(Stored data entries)
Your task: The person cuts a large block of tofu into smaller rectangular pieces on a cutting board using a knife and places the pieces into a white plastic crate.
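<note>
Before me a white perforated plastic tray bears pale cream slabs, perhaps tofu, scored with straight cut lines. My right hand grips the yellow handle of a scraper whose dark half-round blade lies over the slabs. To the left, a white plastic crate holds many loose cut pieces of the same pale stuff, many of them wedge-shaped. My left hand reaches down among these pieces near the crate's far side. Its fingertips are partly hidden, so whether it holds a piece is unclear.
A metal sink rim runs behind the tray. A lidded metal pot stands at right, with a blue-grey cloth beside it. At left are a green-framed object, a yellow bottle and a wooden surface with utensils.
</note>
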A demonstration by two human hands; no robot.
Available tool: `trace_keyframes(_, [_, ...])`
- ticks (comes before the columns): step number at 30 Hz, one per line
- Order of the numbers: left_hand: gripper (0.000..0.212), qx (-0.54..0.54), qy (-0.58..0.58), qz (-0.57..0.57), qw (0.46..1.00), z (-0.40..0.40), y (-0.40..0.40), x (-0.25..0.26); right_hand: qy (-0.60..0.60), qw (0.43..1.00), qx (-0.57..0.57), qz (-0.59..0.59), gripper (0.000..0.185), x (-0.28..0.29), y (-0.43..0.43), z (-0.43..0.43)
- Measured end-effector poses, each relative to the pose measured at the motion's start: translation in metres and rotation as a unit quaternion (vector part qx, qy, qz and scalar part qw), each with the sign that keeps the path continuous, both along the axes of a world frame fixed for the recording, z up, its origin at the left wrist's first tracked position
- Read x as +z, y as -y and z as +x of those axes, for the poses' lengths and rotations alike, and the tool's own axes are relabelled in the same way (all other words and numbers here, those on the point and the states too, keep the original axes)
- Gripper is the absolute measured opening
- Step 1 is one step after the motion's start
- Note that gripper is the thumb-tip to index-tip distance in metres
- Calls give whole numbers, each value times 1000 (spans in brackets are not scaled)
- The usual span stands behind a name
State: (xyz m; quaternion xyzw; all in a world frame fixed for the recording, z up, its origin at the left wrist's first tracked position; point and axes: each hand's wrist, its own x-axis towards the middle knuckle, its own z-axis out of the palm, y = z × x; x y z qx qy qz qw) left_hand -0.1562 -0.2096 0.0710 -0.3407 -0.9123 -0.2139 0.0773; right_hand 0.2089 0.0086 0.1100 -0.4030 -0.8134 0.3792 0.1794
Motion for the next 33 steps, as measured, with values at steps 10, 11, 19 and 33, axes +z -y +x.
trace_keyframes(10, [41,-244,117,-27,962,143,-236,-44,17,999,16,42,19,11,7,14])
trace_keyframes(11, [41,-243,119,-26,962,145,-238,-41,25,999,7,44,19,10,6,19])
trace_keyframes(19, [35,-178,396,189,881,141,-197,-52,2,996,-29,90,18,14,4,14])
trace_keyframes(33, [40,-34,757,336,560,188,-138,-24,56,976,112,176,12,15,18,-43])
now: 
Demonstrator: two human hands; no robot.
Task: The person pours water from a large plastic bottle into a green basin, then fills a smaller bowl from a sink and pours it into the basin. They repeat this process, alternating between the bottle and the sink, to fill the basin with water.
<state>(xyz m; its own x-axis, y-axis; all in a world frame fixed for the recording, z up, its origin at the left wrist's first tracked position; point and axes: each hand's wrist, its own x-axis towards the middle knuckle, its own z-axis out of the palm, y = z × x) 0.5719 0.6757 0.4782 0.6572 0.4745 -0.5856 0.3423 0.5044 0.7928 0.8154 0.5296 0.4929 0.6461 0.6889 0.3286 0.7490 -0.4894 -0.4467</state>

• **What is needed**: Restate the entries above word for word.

• **Reply**:
Your task: The person cuts a large block of tofu into smaller rectangular pieces on a cutting board using a knife and places the pieces into a white plastic crate.
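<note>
Before me a white perforated plastic tray bears pale cream slabs, perhaps tofu, scored with straight cut lines. My right hand grips the yellow handle of a scraper whose dark half-round blade lies over the slabs. To the left, a white plastic crate holds many loose cut pieces of the same pale stuff, many of them wedge-shaped. My left hand reaches down among these pieces near the crate's far side. Its fingertips are partly hidden, so whether it holds a piece is unclear.
A metal sink rim runs behind the tray. A lidded metal pot stands at right, with a blue-grey cloth beside it. At left are a green-framed object, a yellow bottle and a wooden surface with utensils.
</note>
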A demonstration by two human hands; no robot.
Available tool: `trace_keyframes(_, [_, ...])`
- ticks (comes before the columns): step number at 30 Hz, one per line
- Order of the numbers: left_hand: gripper (0.000..0.212), qx (-0.54..0.54), qy (-0.58..0.58), qz (-0.57..0.57), qw (0.46..1.00), z (-0.40..0.40), y (-0.40..0.40), x (-0.25..0.26); right_hand: qy (-0.60..0.60), qw (0.43..1.00), qx (-0.57..0.57), qz (-0.59..0.59), gripper (0.000..0.185), x (-0.28..0.29), y (-0.43..0.43), z (-0.43..0.43)
- Measured end-effector poses, each relative to the pose measured at the motion's start: translation in metres and rotation as a unit quaternion (vector part qx, qy, qz and scalar part qw), each with the sign that keeps the path continuous, both along the axes of a world frame fixed for the recording, z up, its origin at the left wrist's first tracked position
- Read x as +z, y as -y and z as +x of those axes, for the poses' lengths and rotations alike, and the tool's own axes are relabelled in the same way (all other words and numbers here, those on the point and the states too, keep the original axes)
- Gripper is the absolute measured opening
- Step 1 is one step after the motion's start
- Note that gripper is the thumb-tip to index-tip distance in metres
- Calls give whole numbers, each value times 1000 (spans in brackets are not scaled)
- The usual span stands behind a name
State: (xyz m; quaternion xyzw; all in a world frame fixed for the recording, z up, its origin at the left wrist's first tracked position; point and axes: each hand's wrist, its own x-axis towards the middle knuckle, its own z-axis out of the palm, y = z × x; x y z qx qy qz qw) left_hand -0.1562 -0.2096 0.0710 -0.3407 -0.9123 -0.2139 0.0773; right_hand 0.2089 0.0086 0.1100 -0.4030 -0.8134 0.3792 0.1794
Motion for the next 33 steps, as measured, with values at steps 10, 11, 19 and 33, axes +z -y +x.
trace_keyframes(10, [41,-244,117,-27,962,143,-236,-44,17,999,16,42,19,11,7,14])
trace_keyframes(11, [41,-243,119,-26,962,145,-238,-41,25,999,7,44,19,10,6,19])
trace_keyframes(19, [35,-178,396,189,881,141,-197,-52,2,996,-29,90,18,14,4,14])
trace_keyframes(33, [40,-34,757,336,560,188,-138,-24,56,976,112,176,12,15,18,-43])
now: 
Demonstrator: two human hands; no robot.
Task: The person pours water from a large plastic bottle into a green basin, then fills a smaller bowl from a sink and pours it into the basin. They repeat this process, alternating between the bottle and the sink, to fill the basin with water.
<state>(xyz m; its own x-axis, y-axis; all in a world frame fixed for the recording, z up, its origin at the left wrist's first tracked position; point and axes: each hand's wrist, its own x-axis towards the middle knuckle, its own z-axis out of the palm, y = z × x) 0.5719 0.6757 0.4782 0.6572 0.4745 -0.5856 0.3423 0.5044 0.7928 0.8154 0.5296 0.4929 0.6461 0.6889 0.3286 0.7490 -0.4894 -0.4467</state>

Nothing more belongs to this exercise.